> WORK INSTRUCTION
In the listing below, print exactly the lines between the line holding "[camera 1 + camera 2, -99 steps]" and the line holding "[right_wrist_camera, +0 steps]", inclusive, and no more.

> AVAILABLE DATA
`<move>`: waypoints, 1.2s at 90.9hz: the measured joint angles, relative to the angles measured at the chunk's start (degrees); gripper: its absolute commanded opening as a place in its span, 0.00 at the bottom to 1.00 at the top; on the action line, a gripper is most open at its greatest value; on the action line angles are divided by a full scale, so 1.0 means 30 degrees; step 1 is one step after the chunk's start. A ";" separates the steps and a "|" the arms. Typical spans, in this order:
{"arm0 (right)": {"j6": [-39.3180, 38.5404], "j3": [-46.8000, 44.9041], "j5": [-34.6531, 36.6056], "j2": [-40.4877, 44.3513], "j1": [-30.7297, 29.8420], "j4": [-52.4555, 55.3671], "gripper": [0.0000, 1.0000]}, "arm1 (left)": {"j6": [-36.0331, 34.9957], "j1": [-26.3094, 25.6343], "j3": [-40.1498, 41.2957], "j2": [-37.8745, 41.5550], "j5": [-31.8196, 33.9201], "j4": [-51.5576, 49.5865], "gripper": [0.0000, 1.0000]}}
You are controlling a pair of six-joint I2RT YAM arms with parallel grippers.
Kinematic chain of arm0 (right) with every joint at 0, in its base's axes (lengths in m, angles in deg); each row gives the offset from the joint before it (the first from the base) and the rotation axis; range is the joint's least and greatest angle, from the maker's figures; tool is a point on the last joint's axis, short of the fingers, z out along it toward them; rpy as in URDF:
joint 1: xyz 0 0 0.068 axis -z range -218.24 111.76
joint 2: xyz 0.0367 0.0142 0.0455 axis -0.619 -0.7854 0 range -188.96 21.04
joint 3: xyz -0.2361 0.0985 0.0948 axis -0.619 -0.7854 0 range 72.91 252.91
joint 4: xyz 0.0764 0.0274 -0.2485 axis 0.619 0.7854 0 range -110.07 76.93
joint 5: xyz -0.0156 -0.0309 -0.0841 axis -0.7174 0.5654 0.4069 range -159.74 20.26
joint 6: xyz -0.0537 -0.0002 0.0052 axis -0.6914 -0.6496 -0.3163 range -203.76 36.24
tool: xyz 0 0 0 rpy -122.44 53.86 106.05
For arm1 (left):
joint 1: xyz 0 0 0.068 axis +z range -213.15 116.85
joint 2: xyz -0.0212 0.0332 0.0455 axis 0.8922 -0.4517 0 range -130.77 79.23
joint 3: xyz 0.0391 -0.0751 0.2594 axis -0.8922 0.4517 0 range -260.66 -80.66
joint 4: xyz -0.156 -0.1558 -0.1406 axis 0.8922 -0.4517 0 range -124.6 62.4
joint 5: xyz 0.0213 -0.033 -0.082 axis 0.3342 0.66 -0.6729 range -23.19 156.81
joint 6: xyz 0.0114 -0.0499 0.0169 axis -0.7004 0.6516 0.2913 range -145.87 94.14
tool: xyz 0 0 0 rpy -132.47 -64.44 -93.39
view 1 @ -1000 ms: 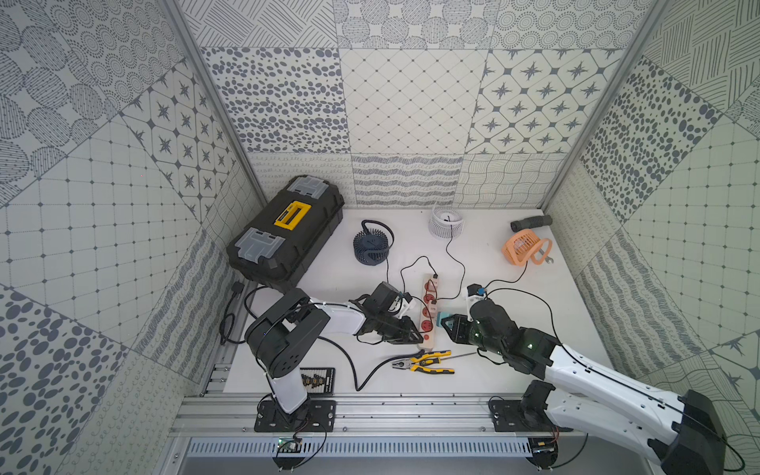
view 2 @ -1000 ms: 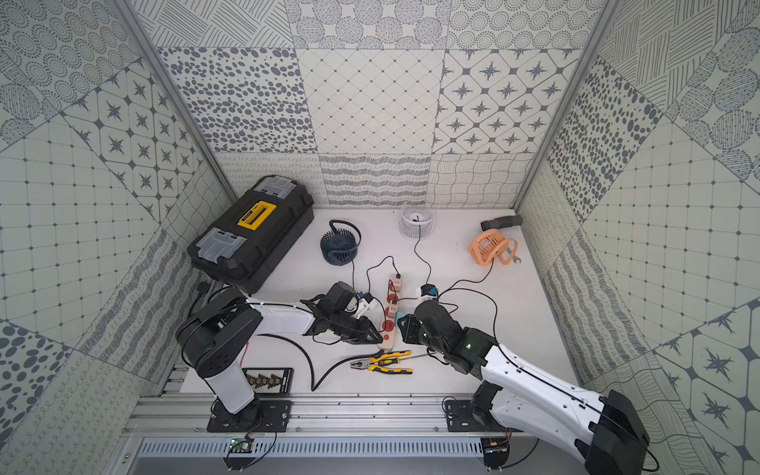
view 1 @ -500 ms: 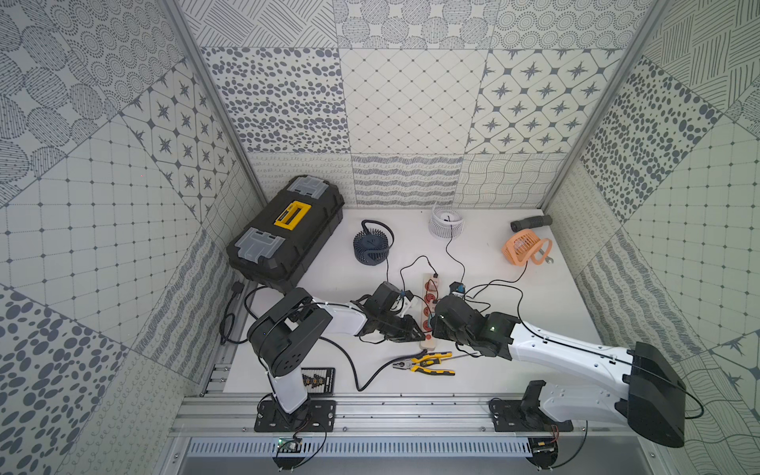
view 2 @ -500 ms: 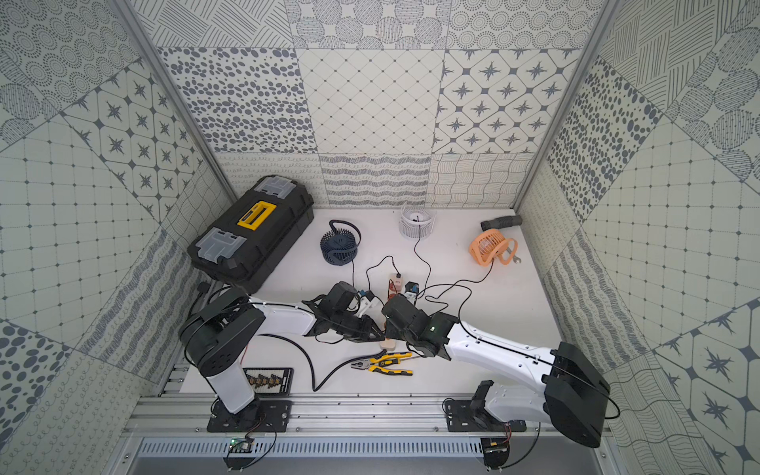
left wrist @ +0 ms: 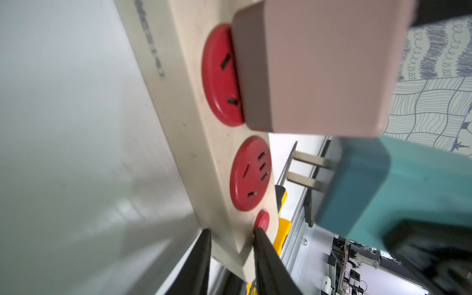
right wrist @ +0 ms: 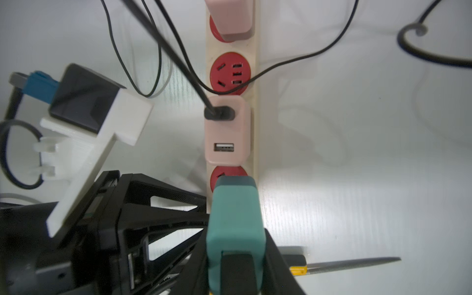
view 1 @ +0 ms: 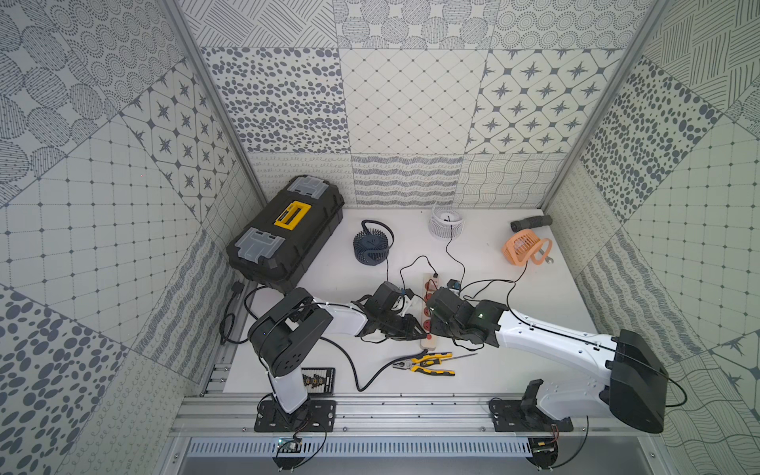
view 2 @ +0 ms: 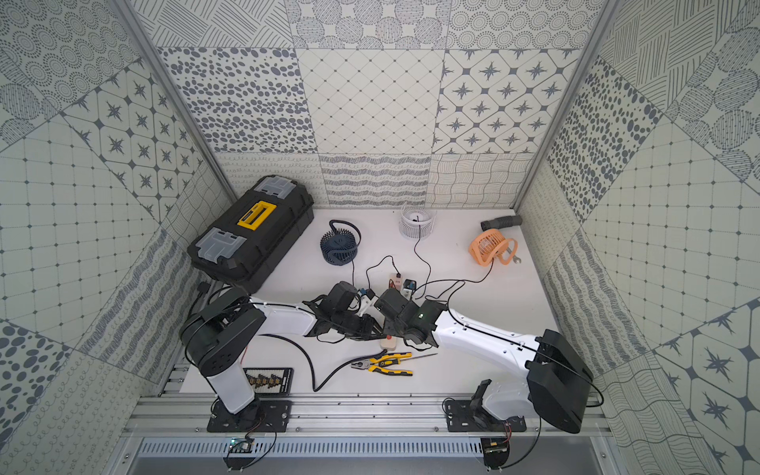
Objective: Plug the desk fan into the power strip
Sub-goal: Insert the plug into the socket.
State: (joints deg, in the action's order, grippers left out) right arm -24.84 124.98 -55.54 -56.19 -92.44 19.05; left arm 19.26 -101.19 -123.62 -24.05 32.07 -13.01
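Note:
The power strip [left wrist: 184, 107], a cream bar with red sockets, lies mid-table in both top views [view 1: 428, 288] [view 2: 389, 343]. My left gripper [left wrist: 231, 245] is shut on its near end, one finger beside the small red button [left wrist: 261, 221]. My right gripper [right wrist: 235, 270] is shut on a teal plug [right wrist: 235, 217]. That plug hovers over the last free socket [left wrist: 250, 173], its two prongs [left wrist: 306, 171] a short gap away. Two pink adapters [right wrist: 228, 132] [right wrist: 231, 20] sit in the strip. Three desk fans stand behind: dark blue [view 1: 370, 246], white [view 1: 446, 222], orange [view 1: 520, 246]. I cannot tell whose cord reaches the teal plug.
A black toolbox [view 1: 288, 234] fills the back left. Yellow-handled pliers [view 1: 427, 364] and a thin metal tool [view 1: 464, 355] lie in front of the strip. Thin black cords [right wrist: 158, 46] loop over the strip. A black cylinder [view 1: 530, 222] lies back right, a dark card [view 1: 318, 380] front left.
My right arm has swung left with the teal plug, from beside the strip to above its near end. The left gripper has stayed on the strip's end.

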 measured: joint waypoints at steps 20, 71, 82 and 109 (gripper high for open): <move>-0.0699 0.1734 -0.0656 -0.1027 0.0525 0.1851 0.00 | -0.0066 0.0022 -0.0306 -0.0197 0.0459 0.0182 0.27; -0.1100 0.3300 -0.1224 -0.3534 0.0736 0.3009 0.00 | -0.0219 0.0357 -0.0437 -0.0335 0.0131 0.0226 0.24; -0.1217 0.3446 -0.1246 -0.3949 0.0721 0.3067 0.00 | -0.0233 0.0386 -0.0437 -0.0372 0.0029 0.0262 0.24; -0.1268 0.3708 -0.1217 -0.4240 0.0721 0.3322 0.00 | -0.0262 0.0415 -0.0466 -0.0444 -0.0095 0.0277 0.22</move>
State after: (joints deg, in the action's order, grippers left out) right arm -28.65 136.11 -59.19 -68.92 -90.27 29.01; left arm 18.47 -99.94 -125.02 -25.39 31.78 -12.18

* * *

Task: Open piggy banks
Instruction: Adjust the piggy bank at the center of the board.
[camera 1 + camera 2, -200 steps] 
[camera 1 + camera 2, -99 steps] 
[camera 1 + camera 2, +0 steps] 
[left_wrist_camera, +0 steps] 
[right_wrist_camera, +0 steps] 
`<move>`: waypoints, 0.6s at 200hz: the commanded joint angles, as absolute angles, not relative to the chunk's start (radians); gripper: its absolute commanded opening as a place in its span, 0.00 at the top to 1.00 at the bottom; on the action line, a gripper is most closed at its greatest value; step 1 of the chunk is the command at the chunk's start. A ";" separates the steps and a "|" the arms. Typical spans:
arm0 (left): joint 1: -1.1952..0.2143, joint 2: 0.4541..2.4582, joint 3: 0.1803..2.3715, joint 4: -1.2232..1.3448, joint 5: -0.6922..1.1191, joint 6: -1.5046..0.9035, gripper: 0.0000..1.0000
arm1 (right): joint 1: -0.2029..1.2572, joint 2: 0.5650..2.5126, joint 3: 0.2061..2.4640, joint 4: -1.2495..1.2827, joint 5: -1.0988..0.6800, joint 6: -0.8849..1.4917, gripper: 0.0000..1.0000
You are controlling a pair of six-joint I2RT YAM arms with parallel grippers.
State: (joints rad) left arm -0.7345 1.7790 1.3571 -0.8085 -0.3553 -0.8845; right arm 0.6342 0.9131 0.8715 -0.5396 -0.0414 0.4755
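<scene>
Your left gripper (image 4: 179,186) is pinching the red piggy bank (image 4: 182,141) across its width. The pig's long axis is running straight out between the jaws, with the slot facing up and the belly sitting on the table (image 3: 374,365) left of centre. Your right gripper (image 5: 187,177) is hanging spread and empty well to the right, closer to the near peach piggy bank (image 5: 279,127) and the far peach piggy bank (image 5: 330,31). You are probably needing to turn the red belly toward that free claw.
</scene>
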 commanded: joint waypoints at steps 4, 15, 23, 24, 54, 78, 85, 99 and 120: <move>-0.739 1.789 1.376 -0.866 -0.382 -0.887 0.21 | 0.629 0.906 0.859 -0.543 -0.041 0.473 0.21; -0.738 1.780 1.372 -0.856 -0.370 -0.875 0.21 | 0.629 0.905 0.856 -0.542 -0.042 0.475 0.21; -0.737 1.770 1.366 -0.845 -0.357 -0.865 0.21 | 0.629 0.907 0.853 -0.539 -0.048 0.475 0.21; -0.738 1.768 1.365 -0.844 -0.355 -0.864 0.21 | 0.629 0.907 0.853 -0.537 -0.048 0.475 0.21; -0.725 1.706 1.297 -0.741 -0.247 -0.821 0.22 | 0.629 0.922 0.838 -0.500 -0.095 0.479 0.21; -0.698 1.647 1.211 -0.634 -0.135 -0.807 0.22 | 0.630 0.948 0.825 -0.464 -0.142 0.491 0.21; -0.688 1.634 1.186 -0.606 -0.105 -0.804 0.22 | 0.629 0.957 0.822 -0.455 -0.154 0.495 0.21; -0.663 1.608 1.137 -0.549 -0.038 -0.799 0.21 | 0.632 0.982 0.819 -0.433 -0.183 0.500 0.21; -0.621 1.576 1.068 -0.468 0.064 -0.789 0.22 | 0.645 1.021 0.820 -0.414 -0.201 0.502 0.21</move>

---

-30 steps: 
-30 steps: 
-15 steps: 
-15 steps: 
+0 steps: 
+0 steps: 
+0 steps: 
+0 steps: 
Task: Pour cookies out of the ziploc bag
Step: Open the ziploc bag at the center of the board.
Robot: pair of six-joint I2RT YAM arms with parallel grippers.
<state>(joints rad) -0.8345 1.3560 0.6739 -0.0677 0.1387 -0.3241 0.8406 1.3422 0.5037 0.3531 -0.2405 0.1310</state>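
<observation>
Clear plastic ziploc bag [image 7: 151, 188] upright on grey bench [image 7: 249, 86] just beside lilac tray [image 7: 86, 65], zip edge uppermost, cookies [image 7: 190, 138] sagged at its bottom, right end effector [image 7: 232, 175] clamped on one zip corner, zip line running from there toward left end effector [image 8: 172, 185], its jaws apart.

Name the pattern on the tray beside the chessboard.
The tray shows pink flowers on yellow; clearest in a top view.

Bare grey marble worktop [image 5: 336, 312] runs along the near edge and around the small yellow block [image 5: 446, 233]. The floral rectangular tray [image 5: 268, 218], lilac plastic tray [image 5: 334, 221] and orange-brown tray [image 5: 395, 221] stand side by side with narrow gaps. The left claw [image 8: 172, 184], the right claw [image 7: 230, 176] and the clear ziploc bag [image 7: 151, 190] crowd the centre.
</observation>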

> WRITTEN ANSWER
[camera 1 + camera 2, -99 steps] 
[camera 1 + camera 2, +0 steps] 
[left_wrist_camera, +0 steps] 
[right_wrist_camera, +0 steps] 

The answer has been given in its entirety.